Brief |
Only one stretch of the data below is wanted: the lines from the one with "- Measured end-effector" through the one with "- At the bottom", repeated exactly.

Records supplied |

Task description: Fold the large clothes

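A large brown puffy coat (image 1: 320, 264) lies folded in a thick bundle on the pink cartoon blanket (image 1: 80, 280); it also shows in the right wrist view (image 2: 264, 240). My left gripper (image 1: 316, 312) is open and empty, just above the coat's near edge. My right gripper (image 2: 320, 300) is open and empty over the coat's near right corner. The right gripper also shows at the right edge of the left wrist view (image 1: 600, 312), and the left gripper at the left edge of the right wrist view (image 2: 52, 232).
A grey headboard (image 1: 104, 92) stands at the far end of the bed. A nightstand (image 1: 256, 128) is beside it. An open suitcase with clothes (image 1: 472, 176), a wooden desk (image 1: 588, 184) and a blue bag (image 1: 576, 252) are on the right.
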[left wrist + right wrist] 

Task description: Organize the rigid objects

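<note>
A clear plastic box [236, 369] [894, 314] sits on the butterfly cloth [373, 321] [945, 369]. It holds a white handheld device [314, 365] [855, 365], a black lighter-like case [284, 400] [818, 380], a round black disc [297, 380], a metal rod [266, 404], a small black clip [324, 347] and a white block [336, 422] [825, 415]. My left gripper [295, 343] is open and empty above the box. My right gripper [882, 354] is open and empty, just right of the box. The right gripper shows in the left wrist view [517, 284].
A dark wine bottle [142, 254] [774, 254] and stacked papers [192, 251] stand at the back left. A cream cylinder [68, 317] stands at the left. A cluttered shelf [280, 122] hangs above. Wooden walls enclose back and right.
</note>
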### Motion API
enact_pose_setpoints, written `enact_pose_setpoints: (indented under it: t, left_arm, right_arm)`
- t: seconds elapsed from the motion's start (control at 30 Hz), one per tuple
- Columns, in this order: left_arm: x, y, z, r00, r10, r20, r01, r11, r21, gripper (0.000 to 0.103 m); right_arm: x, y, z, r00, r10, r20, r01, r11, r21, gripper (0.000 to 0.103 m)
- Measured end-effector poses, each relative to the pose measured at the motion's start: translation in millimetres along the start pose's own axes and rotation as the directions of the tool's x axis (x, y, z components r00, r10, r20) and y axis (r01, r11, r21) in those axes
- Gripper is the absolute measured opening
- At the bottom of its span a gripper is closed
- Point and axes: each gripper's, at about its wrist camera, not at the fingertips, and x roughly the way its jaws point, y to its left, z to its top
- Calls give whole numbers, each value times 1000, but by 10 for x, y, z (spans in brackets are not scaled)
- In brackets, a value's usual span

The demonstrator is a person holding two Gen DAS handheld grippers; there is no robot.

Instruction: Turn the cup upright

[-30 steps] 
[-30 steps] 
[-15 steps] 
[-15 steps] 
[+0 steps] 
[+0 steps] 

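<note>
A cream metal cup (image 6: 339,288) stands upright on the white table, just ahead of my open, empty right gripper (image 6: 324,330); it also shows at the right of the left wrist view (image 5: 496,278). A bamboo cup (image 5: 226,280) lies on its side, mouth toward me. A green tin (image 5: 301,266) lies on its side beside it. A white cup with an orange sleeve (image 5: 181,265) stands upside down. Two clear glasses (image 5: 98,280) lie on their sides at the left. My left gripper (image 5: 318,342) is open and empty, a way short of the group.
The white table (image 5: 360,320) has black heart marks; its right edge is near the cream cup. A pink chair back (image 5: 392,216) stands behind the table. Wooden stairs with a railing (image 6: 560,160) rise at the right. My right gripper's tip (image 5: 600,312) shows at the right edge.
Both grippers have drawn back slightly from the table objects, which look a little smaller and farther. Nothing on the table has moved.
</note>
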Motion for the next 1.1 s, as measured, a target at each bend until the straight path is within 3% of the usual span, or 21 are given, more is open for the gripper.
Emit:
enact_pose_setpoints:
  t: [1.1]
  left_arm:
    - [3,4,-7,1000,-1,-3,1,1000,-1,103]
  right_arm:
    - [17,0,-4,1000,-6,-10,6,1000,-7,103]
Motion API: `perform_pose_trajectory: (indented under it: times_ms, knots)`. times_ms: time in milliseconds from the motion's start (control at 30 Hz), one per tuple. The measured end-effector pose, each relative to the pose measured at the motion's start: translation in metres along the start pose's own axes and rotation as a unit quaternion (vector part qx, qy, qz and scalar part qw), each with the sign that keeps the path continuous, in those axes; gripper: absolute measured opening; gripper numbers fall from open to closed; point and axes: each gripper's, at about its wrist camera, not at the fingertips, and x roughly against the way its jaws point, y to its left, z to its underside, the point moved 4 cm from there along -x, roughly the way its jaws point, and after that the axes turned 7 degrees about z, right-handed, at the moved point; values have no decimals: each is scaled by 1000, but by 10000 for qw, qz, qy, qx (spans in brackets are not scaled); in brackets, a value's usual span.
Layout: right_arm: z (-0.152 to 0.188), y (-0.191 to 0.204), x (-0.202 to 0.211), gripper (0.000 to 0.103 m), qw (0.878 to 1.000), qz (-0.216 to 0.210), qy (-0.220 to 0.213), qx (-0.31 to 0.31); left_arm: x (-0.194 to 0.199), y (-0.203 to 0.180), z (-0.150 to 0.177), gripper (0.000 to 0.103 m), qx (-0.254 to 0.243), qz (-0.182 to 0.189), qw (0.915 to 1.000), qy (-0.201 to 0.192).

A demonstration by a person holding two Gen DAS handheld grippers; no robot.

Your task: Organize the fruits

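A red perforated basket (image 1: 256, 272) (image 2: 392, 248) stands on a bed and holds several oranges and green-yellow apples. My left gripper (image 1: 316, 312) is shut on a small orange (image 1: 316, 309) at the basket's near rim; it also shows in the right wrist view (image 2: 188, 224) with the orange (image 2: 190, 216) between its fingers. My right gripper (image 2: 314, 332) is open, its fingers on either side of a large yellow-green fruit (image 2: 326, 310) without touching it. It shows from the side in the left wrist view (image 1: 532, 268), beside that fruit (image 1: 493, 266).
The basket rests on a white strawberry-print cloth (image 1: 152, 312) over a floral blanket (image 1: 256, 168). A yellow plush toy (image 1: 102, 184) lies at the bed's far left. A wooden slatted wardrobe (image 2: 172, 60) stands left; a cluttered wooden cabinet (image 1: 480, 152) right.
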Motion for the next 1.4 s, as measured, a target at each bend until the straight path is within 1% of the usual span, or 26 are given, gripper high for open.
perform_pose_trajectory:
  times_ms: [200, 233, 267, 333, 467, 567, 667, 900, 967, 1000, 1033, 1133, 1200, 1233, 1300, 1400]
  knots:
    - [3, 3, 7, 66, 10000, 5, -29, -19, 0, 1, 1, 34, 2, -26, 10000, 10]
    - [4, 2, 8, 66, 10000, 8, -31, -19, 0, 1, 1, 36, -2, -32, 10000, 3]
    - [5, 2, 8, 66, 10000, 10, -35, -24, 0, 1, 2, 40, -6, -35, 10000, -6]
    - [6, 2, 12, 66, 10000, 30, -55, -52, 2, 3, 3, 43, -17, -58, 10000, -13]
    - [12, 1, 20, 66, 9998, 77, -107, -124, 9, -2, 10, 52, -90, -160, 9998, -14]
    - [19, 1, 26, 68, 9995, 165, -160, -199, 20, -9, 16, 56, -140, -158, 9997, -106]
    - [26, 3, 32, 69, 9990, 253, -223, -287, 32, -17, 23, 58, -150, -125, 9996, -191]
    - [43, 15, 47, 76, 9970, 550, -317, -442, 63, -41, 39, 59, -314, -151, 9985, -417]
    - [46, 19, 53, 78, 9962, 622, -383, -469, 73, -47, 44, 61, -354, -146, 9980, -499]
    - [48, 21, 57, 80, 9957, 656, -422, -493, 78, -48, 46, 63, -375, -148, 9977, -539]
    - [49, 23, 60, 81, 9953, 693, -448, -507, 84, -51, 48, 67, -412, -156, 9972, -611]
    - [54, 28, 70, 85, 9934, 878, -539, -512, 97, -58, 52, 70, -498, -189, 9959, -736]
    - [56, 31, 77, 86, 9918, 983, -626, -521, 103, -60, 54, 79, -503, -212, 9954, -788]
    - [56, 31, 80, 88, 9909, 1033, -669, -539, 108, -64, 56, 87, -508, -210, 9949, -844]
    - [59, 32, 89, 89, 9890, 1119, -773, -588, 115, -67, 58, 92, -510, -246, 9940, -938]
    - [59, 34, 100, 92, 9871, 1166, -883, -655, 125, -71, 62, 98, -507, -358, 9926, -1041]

Completed exercise |
- Measured end-effector poses, each relative to the pose measured at the motion's start: translation in millimetres along the start pose's own axes and rotation as the directions of the tool's x axis (x, y, z components r00, r10, r20) and y axis (r01, r11, r21) in those axes
- Gripper is the absolute measured opening
- At the bottom of its span a gripper is closed

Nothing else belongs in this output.